■ Exercise instructions ■
The lines from the start of the data through the line with "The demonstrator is" are to be returned verbatim; all later lines are to be omitted.

■ Collected material ■
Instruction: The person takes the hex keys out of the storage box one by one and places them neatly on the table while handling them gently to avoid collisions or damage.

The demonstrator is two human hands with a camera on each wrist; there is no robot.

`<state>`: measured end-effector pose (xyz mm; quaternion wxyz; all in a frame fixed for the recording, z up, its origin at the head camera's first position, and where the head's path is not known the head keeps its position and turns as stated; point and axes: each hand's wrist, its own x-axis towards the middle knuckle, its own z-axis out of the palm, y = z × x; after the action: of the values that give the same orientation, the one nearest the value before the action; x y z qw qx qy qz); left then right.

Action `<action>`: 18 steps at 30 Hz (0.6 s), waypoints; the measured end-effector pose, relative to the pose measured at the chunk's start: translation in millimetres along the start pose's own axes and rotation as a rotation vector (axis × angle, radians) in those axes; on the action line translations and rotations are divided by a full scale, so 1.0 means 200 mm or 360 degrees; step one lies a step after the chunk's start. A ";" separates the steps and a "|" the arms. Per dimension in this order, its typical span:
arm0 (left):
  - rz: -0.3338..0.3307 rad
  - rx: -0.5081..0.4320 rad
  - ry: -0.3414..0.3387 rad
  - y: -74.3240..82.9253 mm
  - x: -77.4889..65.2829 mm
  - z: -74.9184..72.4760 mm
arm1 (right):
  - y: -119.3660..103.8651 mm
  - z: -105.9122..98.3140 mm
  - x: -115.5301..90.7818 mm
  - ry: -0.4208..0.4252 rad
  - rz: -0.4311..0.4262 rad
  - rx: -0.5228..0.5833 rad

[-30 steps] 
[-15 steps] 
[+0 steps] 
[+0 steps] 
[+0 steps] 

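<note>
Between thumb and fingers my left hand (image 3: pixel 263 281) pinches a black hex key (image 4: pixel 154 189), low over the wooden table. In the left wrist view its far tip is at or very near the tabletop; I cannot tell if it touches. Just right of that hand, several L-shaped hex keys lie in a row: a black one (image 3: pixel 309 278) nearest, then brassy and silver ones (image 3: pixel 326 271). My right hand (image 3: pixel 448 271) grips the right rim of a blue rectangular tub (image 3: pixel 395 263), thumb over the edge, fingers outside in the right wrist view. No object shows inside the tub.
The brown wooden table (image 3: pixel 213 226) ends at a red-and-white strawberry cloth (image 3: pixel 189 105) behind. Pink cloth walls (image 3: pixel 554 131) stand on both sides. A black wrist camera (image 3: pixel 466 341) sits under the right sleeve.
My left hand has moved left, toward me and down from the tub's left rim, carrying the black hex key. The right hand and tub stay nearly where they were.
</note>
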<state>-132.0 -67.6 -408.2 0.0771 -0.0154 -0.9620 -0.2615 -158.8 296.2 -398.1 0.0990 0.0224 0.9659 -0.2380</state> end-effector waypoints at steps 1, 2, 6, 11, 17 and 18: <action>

■ Your response ■
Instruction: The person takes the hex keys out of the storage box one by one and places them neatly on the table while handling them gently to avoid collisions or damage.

The demonstrator is two human hands with a camera on each wrist; there is no robot.

The requested output has been given in full.